Dodson remembers being on the ground, that his head hurt.
“I got flipped over and then I had my hands, I was checking, so I was picking up pieces of my leg and stuff,” Dodson said. “Then people were on me right away, trying to work on me. I remember talking to them. I was actually pretty coherent during the whole thing.”
They wrapped a tourniquet up around his hip to attempt to stop the bleeding from the femoral artery, to keep him from bleeding out.
They were talking to him, trying to keep him conscious. He made it to the helicopter, where he asked for morphine. The scene goes black, after that.
When they arrived at Balad Air Force Base in Iraq, a call went out for O-positive blood.
They had run out.
Here, Dodson pauses in his story. His voice turns thick.
“People stopped doing whatever they were doing,” he said. “They’re at the mess hall or they were working out. And they put out a call and people went running, you know, to donate blood.”
The words stop, again.
“So when you hear about stuff like that, it’s just … yeah,” he said. “They didn’t even know me. They just knew that someone was injured and they had to go do it.”
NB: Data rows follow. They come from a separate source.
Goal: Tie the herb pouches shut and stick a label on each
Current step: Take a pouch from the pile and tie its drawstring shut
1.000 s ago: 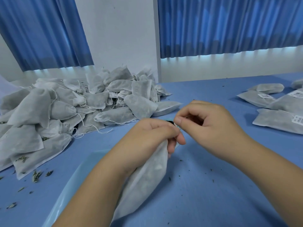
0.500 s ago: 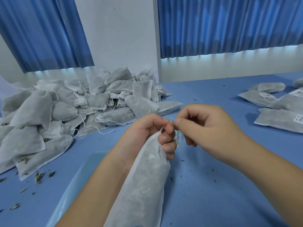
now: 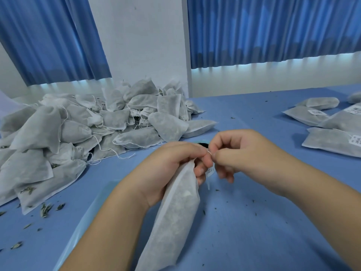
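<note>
Since half a second ago our hands have closed together, and a small label [image 3: 211, 171] now shows under the fingers. Our left hand [image 3: 172, 163] grips the neck of the pouch [image 3: 175, 222]; our right hand [image 3: 240, 151] pinches its string [image 3: 209, 152]. On the blue table [image 3: 254, 222], a heap of pouches [image 3: 97, 130] lies to the left and labelled pouches [image 3: 332, 141] to the right. Blue curtains [image 3: 273, 30] hang beyond.

Two bare hands are seen: left hand [image 3: 172, 169] and right hand [image 3: 240, 153]. The left forearm [image 3: 109, 231] and right forearm [image 3: 312, 192] are shown uncovered down to the frame edge. Short, plain fingernails [image 3: 198, 170] are made out on the left hand.
</note>
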`<state>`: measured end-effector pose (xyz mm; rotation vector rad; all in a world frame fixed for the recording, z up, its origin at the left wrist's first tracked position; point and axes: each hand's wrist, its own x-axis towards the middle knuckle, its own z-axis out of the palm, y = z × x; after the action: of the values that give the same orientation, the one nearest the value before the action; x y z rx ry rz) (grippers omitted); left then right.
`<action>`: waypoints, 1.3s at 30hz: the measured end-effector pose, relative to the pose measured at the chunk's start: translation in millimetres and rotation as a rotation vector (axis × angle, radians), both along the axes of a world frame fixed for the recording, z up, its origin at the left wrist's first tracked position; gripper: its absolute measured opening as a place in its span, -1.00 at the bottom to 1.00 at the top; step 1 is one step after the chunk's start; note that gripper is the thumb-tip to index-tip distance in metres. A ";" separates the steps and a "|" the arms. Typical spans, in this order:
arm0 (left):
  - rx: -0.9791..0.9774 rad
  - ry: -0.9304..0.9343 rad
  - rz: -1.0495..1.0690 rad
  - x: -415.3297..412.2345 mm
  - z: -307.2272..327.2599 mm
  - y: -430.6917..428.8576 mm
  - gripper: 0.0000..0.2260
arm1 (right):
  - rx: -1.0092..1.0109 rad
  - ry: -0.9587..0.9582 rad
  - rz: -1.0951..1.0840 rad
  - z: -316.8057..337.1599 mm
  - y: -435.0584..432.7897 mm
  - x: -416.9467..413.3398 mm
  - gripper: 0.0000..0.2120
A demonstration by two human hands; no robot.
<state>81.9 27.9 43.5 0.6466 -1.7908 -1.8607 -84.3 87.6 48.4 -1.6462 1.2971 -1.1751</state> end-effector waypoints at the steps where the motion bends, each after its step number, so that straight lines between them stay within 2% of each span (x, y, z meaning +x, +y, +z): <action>1: -0.022 -0.012 -0.005 1.7 0.7 -0.2 -0.80 | 0.010 -0.014 0.012 0.0 -0.1 -0.8 -0.87; 7: -0.049 -0.061 0.046 3.8 3.4 -0.2 -0.86 | 0.048 -0.014 0.082 -1.3 -0.6 -4.2 -0.83; 12: -0.083 -0.104 0.142 3.8 2.6 -0.8 -0.91 | 0.071 0.006 0.075 -3.5 -1.6 -7.6 -0.88; 15: -0.083 -0.108 0.189 3.4 1.5 -1.2 -0.90 | 0.054 -0.012 0.039 -5.5 -2.8 -8.4 -0.95; 20: -0.099 -0.104 0.229 2.9 2.7 0.2 -0.83 | 0.013 -0.130 0.009 -7.8 -3.9 -5.4 -0.81; 27: -0.146 -0.165 0.326 0.7 3.9 3.4 -0.80 | -0.036 -0.176 -0.090 -8.1 -6.0 0.4 -0.85; 30: -0.175 -0.182 0.356 -0.5 1.8 2.8 -0.76 | -0.079 -0.095 -0.183 -8.4 -7.1 0.9 -0.88; 35: -0.303 -0.218 0.433 -4.5 -0.9 3.7 -0.76 | -0.168 0.143 -0.283 -10.1 -5.0 5.6 -0.82; 39: -0.446 -0.252 0.509 -7.6 -4.3 3.0 -0.80 | -0.127 0.194 -0.307 -12.1 -6.5 4.5 -0.88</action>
<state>74.3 31.0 39.2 1.0695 -1.8798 -1.0420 -79.8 81.1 36.3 -1.7293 1.6741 -1.3243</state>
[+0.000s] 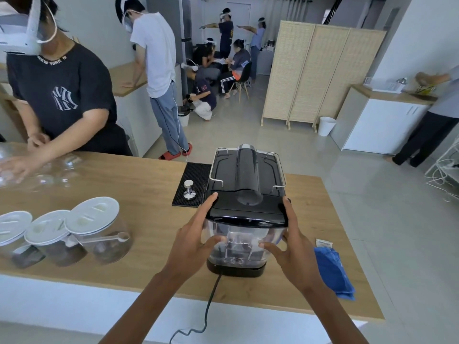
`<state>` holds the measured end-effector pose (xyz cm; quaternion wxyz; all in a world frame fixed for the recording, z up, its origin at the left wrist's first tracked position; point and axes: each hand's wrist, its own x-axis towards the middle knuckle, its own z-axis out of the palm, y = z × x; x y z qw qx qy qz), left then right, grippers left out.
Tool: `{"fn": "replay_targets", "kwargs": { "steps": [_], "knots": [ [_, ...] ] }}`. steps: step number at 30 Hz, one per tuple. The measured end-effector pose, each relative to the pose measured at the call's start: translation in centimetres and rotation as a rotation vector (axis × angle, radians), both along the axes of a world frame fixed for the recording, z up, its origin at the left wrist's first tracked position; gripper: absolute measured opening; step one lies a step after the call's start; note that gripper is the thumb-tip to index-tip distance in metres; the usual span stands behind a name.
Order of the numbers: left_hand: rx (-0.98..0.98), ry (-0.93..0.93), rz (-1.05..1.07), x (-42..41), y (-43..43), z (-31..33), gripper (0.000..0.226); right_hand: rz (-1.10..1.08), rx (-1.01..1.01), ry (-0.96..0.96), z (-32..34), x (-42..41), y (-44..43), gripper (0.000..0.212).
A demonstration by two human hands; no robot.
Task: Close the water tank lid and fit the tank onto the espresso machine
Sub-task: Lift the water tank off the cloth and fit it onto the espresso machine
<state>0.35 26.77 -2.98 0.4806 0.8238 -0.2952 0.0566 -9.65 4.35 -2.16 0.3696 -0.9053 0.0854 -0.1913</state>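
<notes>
A clear plastic water tank (239,240) with a glossy black lid (246,211) lying flat on top stands against the back of the black espresso machine (246,173), on the machine's black base. My left hand (196,240) grips the tank's left side, its index finger up on the lid's left edge. My right hand (289,247) holds the right side, thumb at the lid's right corner. The machine faces away from me on the wooden counter (149,194).
Left of the machine lies a black rubber mat (196,172) with a steel tamper (189,189). Three clear jars with white lids (92,217) stand at the left. A blue cloth (334,271) lies at the right. The power cord (211,296) trails over the near edge. A person works across the counter.
</notes>
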Motion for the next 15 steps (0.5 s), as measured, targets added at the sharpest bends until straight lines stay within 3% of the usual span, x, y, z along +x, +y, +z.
{"fn": "replay_targets", "kwargs": {
  "steps": [15],
  "knots": [
    [-0.118,-0.013,0.001,0.3,-0.9,0.8,0.088,-0.079,0.064,-0.022,-0.4,0.8,0.7,0.107]
  ]
}}
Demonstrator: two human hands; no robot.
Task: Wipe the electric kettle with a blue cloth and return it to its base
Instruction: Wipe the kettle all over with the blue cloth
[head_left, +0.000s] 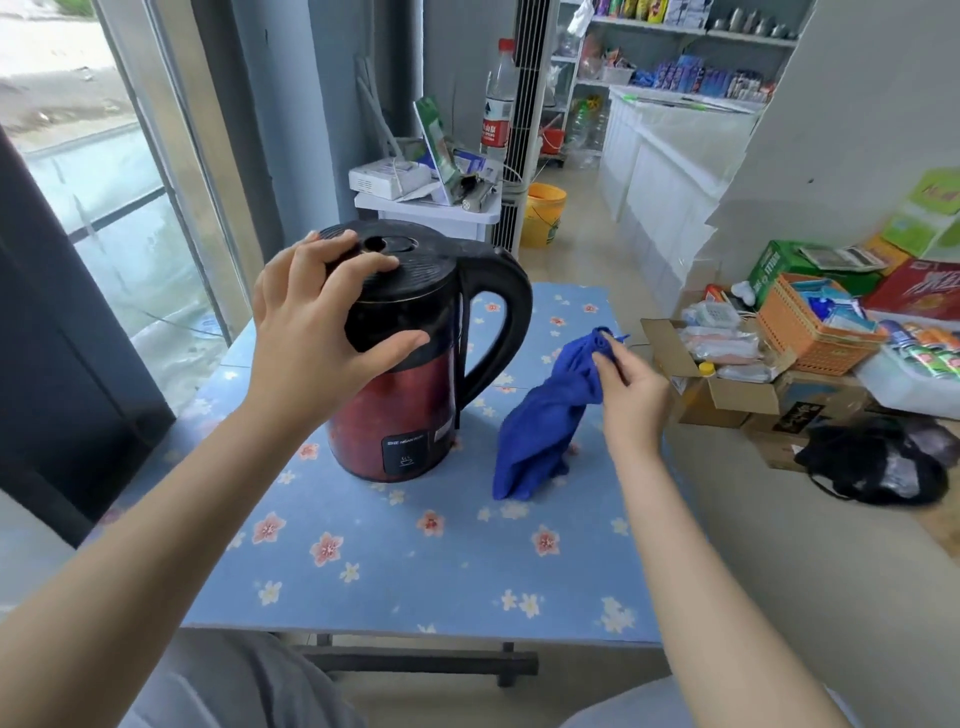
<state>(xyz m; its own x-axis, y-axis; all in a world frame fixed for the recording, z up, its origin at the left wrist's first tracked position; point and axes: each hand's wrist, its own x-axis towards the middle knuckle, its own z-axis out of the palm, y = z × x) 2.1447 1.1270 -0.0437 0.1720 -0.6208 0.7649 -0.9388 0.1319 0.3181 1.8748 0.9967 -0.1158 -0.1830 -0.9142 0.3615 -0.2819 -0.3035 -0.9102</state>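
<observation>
A red electric kettle (400, 415) with a black lid and black handle stands upright on the flowered blue table (415, 561). My left hand (317, 322) grips the kettle's top, fingers over the lid and thumb on its front. To the kettle's right, my right hand (631, 387) pinches the upper end of a blue cloth (545, 426), which hangs down with its lower end resting on the table. I cannot see a separate base under the kettle.
A window and dark curtain run along the left. Behind the table stands a small white stand (431, 208) with boxes and a bottle, and a yellow bucket (543, 213). Cardboard boxes (727, 384), an orange basket (810, 332) and a black bag (878, 462) crowd the floor at right.
</observation>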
He later learned, he said, so much blood was taken from those offering that some passed out. He needed, it was reported, more than 30 units of blood, nearly three times the volume of blood in an adult’s body.
Dodson was transported to National Naval Medical Center in Bethesda, Maryland, where there were surgeries, work to stabilize him and get him ready to head off, again, for the Center for the Intrepid in San Antonio.
The Center, for newly injured amputees, helped with prosthetics and rehabilitation. Dodson would be there for two years, as he learned to live with his new reality.
“A lot of people when you get freshly injured like that, you kind of feel like you want to go into a hole and just not see the world anymore,” Dodson said. “They did a good job of forcing you to go out in public. You couldn’t just stay in your room all day. You had to get out and socialize and go try stuff.”
It was where he was introduced to adaptive sports. It was something to strive for every day, something to work toward.
“Adaptive sports gave me a new passion,” Dodson said. “Immediately I could go and work hard at doing whatever, whether it was wheelchair racing or cross-country. You get to go burn off a bunch of energy and just get a good sweat. It was just good for my mental health. I obviously attribute a lot of where I am now to disabled sports.”
* * * *
Dodson had been in a sled once before, before he fell in love with the sport.
“I couldn’t even stay in the sled and I kind of just wrote it off,” Dodson said. “I was like, ‘oh, that’s not a very fun sport. That sport kind of sucks.’”
But seeing that gold-medal game changed his mind. So when Dodson returned from Sochi, he made contact with a local club, the Chicago Blackhawks Sled Hockey Team, getting in touch with them in December, 2014. The team had a generic sled that worked, as a start. Though, because Dodson was a double amputee, it wasn’t an optimal setup.
“They’re not built for double amputees,” said Daniels, who works for the Shirley Ryan AbilityLab and coaches the Blackhawks Sled Hockey team. “They’re just a general program sleds so we had a great equipment manager whose son is also a Paralympian and he kind of built this sled that Travis could get started in. Literally because he didn’t have legs out from and the sleds are so long, we added extra weight to his sled at first, just to get him balanced.”
He started training immediately. Cross-country, at which he said he was “very mediocre,” fell away just as quickly. But it helped, still. The movements and the endurance between sit skiing and skating were similar, used the same strength, the same power.